■ **SUPPLIED DATA**:
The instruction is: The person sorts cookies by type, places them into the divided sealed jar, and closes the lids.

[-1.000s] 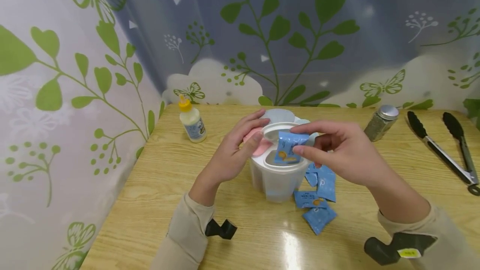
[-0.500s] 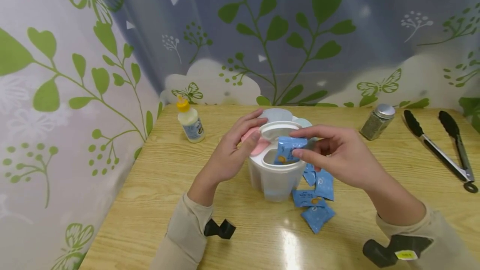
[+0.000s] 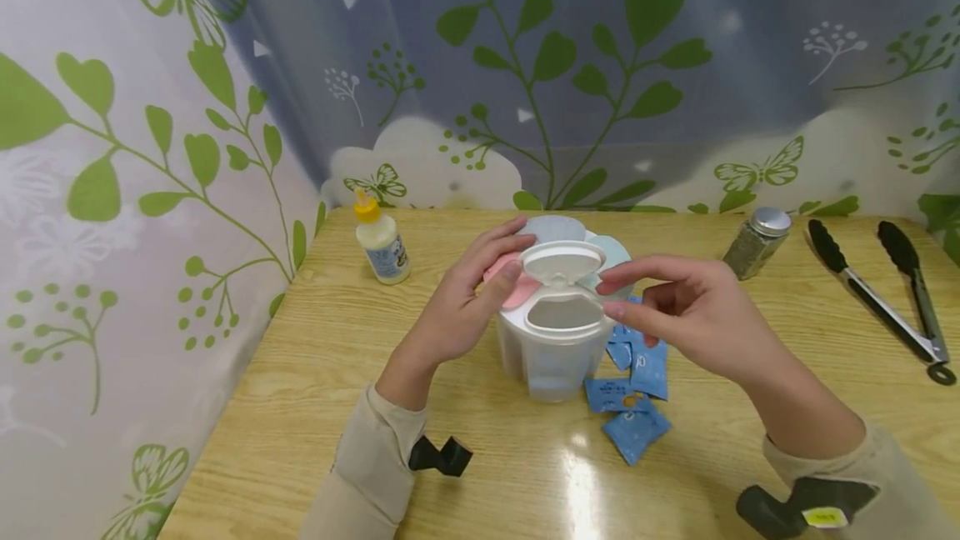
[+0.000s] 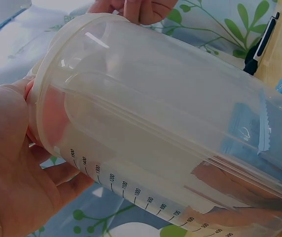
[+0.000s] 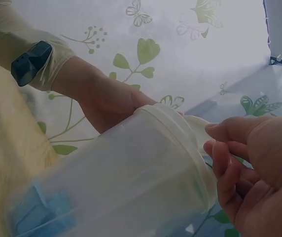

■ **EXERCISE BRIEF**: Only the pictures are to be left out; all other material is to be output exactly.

■ **OUTPUT OF THE TASK**:
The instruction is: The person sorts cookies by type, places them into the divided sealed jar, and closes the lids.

[-1.000s] 
[-0.500s] 
[+0.000s] 
[+0.000s] 
[+0.000s] 

Work on the exercise is now finished.